WHAT TO DO — What should be copied is the stretch of entries below from the line with "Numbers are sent" up to and including the line with "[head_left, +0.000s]", exactly and without images.

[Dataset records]
********************
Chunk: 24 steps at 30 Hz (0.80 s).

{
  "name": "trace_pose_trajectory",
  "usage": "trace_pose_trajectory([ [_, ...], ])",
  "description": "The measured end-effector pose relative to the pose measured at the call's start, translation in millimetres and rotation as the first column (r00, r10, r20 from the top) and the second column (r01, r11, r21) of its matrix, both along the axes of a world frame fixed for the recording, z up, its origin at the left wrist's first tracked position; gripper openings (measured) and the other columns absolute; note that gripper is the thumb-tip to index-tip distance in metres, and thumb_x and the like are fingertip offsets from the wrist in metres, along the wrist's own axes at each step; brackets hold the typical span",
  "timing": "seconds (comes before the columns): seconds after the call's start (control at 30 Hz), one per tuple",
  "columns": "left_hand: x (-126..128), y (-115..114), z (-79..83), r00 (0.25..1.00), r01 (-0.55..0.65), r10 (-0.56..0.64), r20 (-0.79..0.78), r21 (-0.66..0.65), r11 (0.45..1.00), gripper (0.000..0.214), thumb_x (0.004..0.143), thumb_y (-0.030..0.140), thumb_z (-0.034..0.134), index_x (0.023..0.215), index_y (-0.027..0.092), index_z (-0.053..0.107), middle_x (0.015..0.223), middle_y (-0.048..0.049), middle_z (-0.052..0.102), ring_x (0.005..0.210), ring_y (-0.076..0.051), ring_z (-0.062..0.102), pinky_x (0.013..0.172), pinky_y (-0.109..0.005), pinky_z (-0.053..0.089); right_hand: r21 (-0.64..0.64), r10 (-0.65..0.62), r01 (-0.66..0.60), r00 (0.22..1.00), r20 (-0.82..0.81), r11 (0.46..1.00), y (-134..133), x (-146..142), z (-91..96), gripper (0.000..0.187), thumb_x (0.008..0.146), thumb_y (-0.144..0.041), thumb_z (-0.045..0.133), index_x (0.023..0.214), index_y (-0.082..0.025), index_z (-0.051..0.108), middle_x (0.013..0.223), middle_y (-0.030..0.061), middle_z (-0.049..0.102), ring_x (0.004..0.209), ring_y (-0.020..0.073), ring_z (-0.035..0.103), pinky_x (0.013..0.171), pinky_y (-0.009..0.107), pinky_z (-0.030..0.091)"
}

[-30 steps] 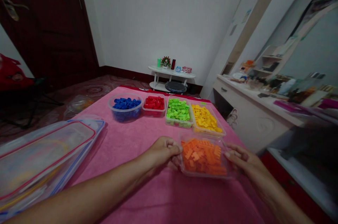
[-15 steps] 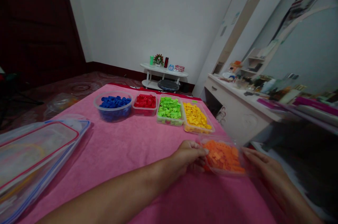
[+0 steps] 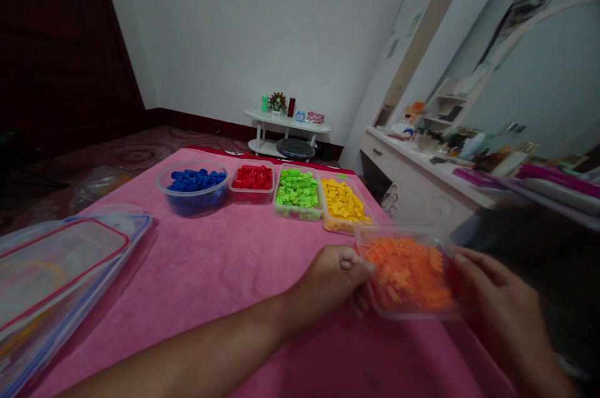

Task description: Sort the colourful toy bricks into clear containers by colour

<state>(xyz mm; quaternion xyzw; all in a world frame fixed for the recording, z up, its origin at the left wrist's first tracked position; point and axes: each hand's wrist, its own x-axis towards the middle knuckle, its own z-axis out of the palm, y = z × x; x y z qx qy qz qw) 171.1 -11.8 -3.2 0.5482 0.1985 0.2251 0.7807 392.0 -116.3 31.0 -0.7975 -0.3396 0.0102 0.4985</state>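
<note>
A clear plastic container of orange toy bricks (image 3: 410,273) is held between my two hands at the right edge of the pink cloth. My left hand (image 3: 344,273) pinches its left wall, thumb at the rim. On the far side, my right hand (image 3: 499,298) grips the right wall; motion blurs it and some fingers are hidden. Just beyond stands a container of yellow bricks (image 3: 345,203). Left of it, in a row, are containers of green bricks (image 3: 297,190) and red pieces (image 3: 253,179), then a round tub of blue pieces (image 3: 195,189).
Clear plastic lids with blue and red edging (image 3: 70,260) lie stacked at the left on the pink cloth (image 3: 225,260). A white dresser (image 3: 412,167) crowded with small items stands to the right. A low white shelf (image 3: 288,123) is against the far wall.
The container of orange bricks has moved slightly right and looks more raised and tilted toward me, with both hands moving along. The view has shifted a little.
</note>
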Motion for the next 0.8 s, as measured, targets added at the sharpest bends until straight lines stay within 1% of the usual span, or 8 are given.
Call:
trace_pose_trajectory([
  [0.1, -14.0, 7.0, 1.3, 0.997, -0.029, 0.026, -0.077, -0.035, 0.999, 0.034, 0.073, 0.045, 0.054, 0.061, 0.014, 0.049, 0.049, -0.0003, 0.055, 0.039, -0.009, 0.052, 0.038, -0.020, 0.045, -0.002, 0.060, -0.060, 0.996, -0.060, 0.998, 6.0, -12.5, 0.3, 0.032, 0.062, -0.044, 0.063, 0.081, -0.019, 0.067, 0.078, 0.0064, 0.068, 0.069, 0.0218, 0.062, 0.057, 0.028, 0.049],
  [0.2, -41.8, 20.9, -5.0, 0.990, -0.028, 0.011, -0.142, -0.113, 0.993, 0.027, 0.070, 0.040, 0.055, 0.063, 0.015, 0.050, 0.051, -0.0010, 0.057, 0.039, -0.011, 0.053, 0.036, -0.022, 0.046, 0.028, 0.166, -0.164, 0.983, -0.081, 0.986, 17.9, -37.2, -11.2, 0.034, 0.066, -0.045, 0.060, 0.085, -0.017, 0.065, 0.076, 0.0048, 0.066, 0.067, 0.0195, 0.061, 0.057, 0.027, 0.048],
  [0.3, -69.6, 31.2, -7.7, 0.962, -0.193, 0.174, -0.209, -0.073, 0.978, 0.023, 0.072, 0.035, 0.053, 0.062, 0.015, 0.050, 0.045, 0.0001, 0.054, 0.038, -0.011, 0.053, 0.034, -0.018, 0.043, -0.050, 0.311, -0.325, 0.932, -0.186, 0.944, 26.4, -57.5, -23.6, 0.040, 0.069, -0.044, 0.059, 0.096, -0.014, 0.063, 0.063, 0.0009, 0.061, 0.056, 0.0165, 0.058, 0.050, 0.025, 0.044],
  [0.37, -75.0, 30.2, -6.2, 0.970, -0.133, 0.114, -0.215, -0.073, 0.988, 0.023, 0.074, 0.035, 0.053, 0.064, 0.014, 0.052, 0.048, -0.0009, 0.057, 0.038, -0.011, 0.054, 0.035, -0.019, 0.044, -0.092, 0.331, -0.356, 0.919, -0.213, 0.930, 26.1, -57.0, -27.2, 0.043, 0.069, -0.044, 0.060, 0.099, -0.014, 0.064, 0.067, 0.0022, 0.064, 0.057, 0.0168, 0.059, 0.049, 0.025, 0.044],
  [0.47, -56.8, 21.3, -4.1, 0.954, 0.111, -0.138, -0.266, -0.117, 0.987, 0.024, 0.068, 0.033, 0.055, 0.059, 0.011, 0.055, 0.048, -0.0044, 0.058, 0.035, -0.011, 0.053, 0.034, -0.019, 0.042, -0.085, 0.235, -0.247, 0.963, -0.133, 0.965, 19.1, -34.8, -26.6, 0.038, 0.065, -0.046, 0.061, 0.088, -0.015, 0.067, 0.082, 0.0069, 0.069, 0.072, 0.0208, 0.063, 0.059, 0.026, 0.048],
  [0.63, -4.0, 17.2, -6.3, 0.991, -0.040, 0.025, -0.128, -0.121, 0.992, 0.018, 0.068, 0.028, 0.054, 0.059, 0.013, 0.051, 0.050, -0.0001, 0.054, 0.039, -0.008, 0.050, 0.038, -0.021, 0.047, -0.175, 0.102, -0.127, 0.984, -0.148, 0.976, 10.3, 10.0, -28.0, 0.041, 0.061, -0.047, 0.063, 0.087, -0.015, 0.067, 0.075, 0.0059, 0.068, 0.063, 0.0206, 0.061, 0.052, 0.027, 0.046],
  [0.73, 16.6, 18.3, -11.3, 0.987, -0.028, 0.005, -0.163, -0.139, 0.990, 0.022, 0.073, 0.031, 0.052, 0.060, 0.014, 0.048, 0.048, 0.0018, 0.051, 0.037, -0.007, 0.046, 0.036, -0.019, 0.044, -0.164, 0.111, -0.123, 0.991, -0.080, 0.979, 7.3, 25.3, -37.3, 0.036, 0.067, -0.046, 0.059, 0.087, -0.016, 0.067, 0.078, 0.0058, 0.069, 0.067, 0.0210, 0.062, 0.057, 0.028, 0.046],
  [0.8, 24.2, 19.4, -16.6, 0.978, -0.021, 0.000, -0.209, -0.098, 0.995, 0.028, 0.077, 0.036, 0.050, 0.060, 0.014, 0.048, 0.046, 0.0025, 0.049, 0.034, -0.007, 0.045, 0.035, -0.019, 0.041, -0.178, 0.139, -0.136, 0.990, 0.006, 0.975, 4.4, 32.9, -43.6, 0.035, 0.071, -0.045, 0.054, 0.086, -0.017, 0.066, 0.083, 0.0060, 0.069, 0.074, 0.0221, 0.063, 0.064, 0.029, 0.047],
])
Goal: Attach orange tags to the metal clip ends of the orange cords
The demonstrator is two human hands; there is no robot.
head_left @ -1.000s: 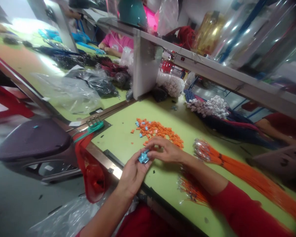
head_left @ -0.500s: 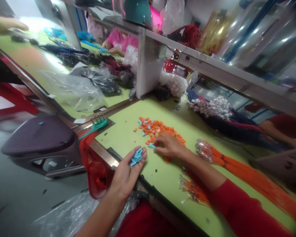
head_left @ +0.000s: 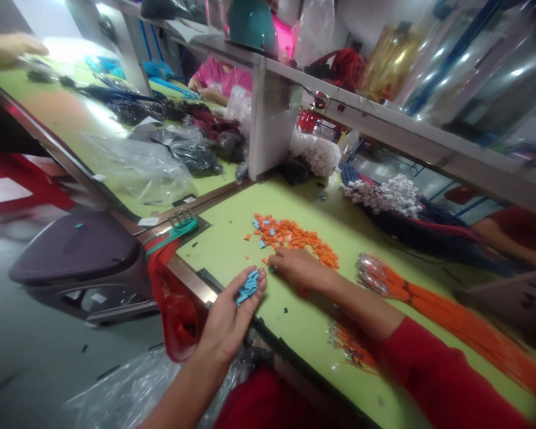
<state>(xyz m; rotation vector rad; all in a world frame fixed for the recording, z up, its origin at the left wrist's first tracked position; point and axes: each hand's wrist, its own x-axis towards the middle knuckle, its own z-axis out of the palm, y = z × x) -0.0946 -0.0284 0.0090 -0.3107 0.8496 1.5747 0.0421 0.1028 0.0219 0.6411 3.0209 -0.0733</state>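
Observation:
My left hand [head_left: 232,313] is palm up beyond the table's front edge, fingers curled into a cup. In it lies a heap of small flat blue plastic pieces [head_left: 249,287]. My right hand [head_left: 297,266] is down at the near side of a pile of small orange pieces [head_left: 290,231], back of the hand up. Its fingertips are closed together over a small bluish piece [head_left: 273,269], mostly hidden and in shadow. A few other blue pieces [head_left: 262,244] lie among the orange ones at the pile's left end.
Orange cord bundles [head_left: 433,310] lie right of my right arm, beside a smaller bundle [head_left: 351,342]. Dark cords with white ends [head_left: 384,193] lie at the back. A shelf post [head_left: 272,119] and clear plastic bags [head_left: 138,167] stand left. A purple stool [head_left: 74,247] is below. Co-workers sit behind.
My right hand has moved slightly left, its fingertips now covering the blue pieces that showed in front of them. My left hand stays almost where it was, still holding its heap.

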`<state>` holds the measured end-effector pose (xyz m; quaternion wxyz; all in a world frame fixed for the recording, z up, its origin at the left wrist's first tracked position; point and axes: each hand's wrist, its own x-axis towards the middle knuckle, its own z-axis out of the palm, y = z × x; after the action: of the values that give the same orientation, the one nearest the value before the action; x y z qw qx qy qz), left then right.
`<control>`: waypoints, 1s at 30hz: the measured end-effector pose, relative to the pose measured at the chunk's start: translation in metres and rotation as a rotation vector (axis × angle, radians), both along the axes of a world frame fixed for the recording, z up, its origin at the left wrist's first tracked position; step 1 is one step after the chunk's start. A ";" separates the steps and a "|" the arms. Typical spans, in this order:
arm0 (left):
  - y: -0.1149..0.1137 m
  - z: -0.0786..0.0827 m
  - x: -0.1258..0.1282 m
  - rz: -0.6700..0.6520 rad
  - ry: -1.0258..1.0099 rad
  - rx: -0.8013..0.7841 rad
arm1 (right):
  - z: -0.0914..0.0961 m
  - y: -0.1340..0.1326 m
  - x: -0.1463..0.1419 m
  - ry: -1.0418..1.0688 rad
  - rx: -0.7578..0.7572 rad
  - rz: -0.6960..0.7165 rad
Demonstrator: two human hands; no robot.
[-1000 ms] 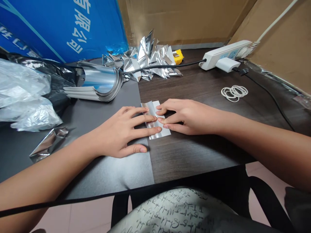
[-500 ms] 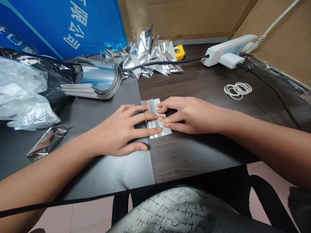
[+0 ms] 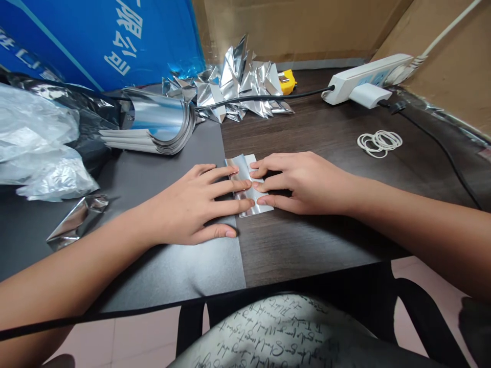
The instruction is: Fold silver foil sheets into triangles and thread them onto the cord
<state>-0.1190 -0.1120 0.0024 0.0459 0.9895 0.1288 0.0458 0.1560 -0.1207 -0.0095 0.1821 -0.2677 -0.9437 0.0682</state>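
Note:
A small sheet of silver foil paper (image 3: 242, 168) with a white side lies on the table, its silver part folded over the white part. My left hand (image 3: 195, 204) rests with fingers spread; three fingertips press on the silver part, and the thumb lies on the grey mat. From the other side my right hand (image 3: 307, 183) reaches in, fingers stretched and apart, fingertips on the white strip along the fold. The fingers partly cover the sheet.
A curved stack of silver sheets (image 3: 169, 143) stands at back left. Folded foil pieces (image 3: 233, 82), a yellow tape measure (image 3: 287, 82) and a power strip (image 3: 368, 76) lie behind. White rubber bands (image 3: 379, 143) are at right; a crumpled plastic bag (image 3: 38, 143) and a foil piece (image 3: 76, 222) at left.
The view has shifted slightly, moving everything a little to the right. Both hands stay on the foil sheet in nearly the same pose.

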 end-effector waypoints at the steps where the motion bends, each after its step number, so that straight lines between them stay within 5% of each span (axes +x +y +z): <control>1: 0.000 0.000 0.000 -0.001 0.004 0.005 | 0.000 0.000 0.000 -0.003 0.002 -0.011; 18: -0.001 0.002 0.000 -0.012 -0.020 -0.009 | 0.004 -0.007 -0.006 -0.010 -0.063 -0.093; 30: -0.001 0.001 0.000 -0.015 -0.027 -0.014 | 0.006 -0.010 -0.008 -0.075 0.062 -0.028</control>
<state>-0.1189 -0.1126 0.0032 0.0551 0.9894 0.1212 0.0577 0.1477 -0.1311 -0.0032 0.1556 -0.2772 -0.9478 0.0262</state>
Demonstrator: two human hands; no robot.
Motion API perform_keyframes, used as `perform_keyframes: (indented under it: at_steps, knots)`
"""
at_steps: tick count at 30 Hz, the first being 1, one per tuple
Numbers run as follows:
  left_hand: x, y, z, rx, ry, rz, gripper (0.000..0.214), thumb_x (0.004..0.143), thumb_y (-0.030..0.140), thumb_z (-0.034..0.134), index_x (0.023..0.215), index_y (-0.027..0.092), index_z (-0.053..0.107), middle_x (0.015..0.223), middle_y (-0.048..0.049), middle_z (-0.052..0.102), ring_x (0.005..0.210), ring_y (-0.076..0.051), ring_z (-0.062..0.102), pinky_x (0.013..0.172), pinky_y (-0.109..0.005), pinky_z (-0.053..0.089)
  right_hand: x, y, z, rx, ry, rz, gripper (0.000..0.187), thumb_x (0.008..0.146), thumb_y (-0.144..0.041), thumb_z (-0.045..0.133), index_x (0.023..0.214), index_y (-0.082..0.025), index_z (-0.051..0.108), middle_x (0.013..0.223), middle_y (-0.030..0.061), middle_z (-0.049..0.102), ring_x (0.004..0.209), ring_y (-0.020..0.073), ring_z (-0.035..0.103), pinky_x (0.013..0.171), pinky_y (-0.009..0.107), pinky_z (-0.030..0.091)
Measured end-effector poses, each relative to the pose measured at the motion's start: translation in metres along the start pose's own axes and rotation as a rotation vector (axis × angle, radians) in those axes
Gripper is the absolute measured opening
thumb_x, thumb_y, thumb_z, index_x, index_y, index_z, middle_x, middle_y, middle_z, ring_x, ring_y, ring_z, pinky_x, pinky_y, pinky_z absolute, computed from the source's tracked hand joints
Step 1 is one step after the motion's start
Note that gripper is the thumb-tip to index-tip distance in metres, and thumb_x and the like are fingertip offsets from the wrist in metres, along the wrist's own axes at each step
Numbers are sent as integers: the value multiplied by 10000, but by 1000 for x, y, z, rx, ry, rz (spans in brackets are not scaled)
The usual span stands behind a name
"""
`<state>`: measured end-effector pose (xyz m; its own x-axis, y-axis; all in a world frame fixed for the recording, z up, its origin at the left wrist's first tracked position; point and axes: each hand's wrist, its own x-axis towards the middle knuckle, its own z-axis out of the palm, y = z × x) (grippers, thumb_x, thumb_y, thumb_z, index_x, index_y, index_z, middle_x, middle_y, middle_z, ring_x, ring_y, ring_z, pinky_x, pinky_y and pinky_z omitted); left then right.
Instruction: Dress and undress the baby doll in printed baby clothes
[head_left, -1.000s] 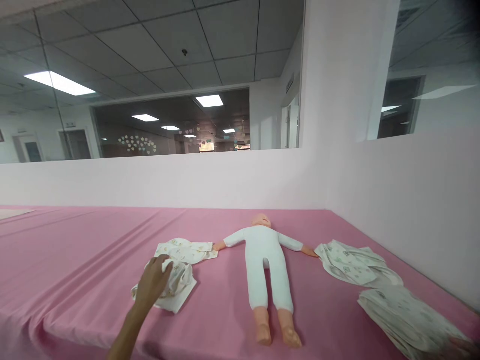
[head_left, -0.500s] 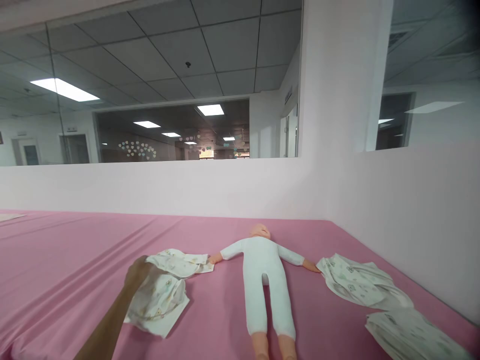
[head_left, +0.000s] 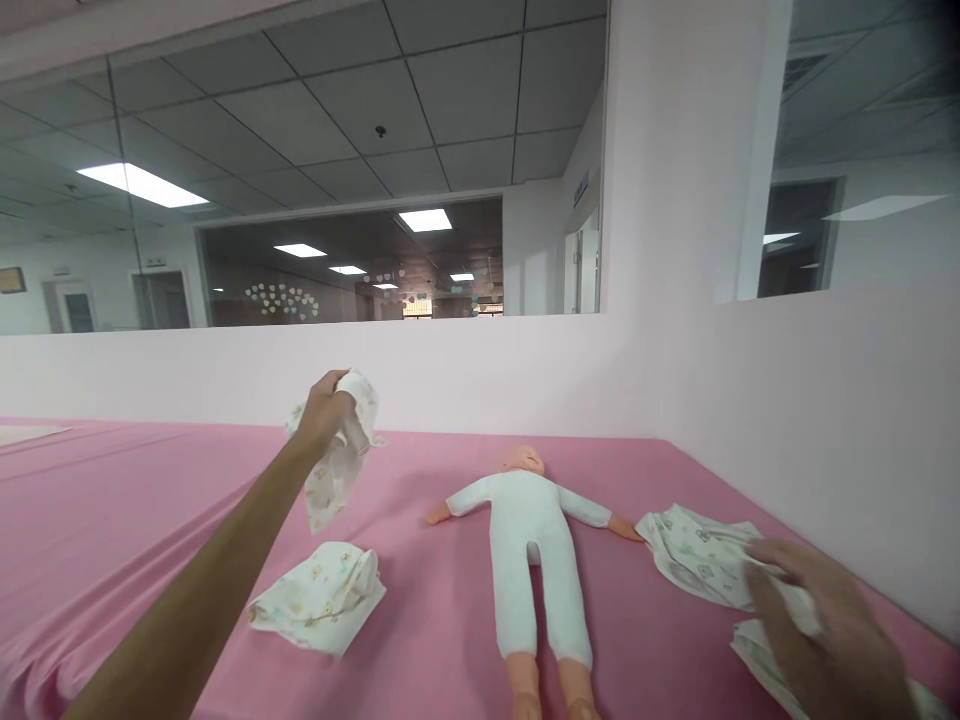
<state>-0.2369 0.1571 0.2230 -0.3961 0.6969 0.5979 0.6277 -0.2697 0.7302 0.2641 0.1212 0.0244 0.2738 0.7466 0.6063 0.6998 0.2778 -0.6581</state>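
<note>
My left hand (head_left: 324,408) is raised above the pink table and grips a small printed baby garment (head_left: 335,470) that hangs from it. Below it a second folded printed garment (head_left: 319,598) lies on the pink cloth. A baby doll (head_left: 531,545) in a white bodysuit lies face up in the middle, arms spread. My right hand (head_left: 823,626) is low at the right, fingers resting on a pile of printed baby clothes (head_left: 697,560); I cannot tell whether it grips them.
The table is covered with a pink cloth (head_left: 127,500) and runs along a white half-wall (head_left: 450,375) with windows above. A white wall (head_left: 825,430) borders the table's right side. More printed fabric (head_left: 765,655) lies at the lower right corner.
My left hand has lifted one garment up off the table, leaving the other one lying there. My right hand has come into view onto the clothes at the right.
</note>
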Motion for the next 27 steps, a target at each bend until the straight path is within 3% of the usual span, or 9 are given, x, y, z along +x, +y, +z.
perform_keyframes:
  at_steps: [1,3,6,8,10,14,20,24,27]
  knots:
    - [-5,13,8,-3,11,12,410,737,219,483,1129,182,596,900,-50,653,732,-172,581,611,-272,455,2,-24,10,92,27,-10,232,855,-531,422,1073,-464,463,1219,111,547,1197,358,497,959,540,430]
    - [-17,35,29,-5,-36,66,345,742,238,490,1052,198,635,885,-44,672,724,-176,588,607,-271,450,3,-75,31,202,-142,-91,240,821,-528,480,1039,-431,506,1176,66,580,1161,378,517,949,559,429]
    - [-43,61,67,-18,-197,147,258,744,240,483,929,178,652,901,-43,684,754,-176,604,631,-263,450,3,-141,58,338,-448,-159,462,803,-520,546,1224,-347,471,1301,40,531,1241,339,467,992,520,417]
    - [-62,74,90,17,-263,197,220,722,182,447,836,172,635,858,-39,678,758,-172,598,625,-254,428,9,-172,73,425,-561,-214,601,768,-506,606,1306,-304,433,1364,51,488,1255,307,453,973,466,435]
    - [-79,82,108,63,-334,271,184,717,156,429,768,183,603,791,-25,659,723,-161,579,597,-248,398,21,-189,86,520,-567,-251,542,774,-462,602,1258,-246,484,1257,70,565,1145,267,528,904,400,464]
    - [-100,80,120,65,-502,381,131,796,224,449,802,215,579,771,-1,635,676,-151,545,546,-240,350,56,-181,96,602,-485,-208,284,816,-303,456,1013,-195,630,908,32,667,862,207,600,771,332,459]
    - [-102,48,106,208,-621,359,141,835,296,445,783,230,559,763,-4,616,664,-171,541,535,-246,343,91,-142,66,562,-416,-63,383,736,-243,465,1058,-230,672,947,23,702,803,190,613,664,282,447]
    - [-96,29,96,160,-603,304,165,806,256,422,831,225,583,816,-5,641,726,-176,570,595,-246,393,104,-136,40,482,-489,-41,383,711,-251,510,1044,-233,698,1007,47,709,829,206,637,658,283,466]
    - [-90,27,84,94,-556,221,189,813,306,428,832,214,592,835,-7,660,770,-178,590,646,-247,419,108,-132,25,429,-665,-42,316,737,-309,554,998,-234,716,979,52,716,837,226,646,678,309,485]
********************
EXERCISE OUTPUT —
Numbers are sent as integers: the value multiplied by 10000, but by 1000 for x, y, z, rx, ry, rz (spans in brackets are not scaled)
The usual span stands behind a name
"""
`<state>`: measured end-effector pose (xyz m; its own x-axis, y-axis; all in a world frame fixed for the recording, z up, its origin at the left wrist's first tracked position; point and axes: each hand's wrist, its own x-axis towards the middle knuckle, its own z-axis out of the palm, y = z × x) (grippers, thumb_x, thumb_y, thumb_z, index_x, index_y, index_z, middle_x, middle_y, middle_z, ring_x, ring_y, ring_z, pinky_x, pinky_y and pinky_z omitted); left then right.
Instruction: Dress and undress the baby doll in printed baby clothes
[head_left, -1.000s] 
[head_left, -0.500s] 
[head_left, +0.000s] 

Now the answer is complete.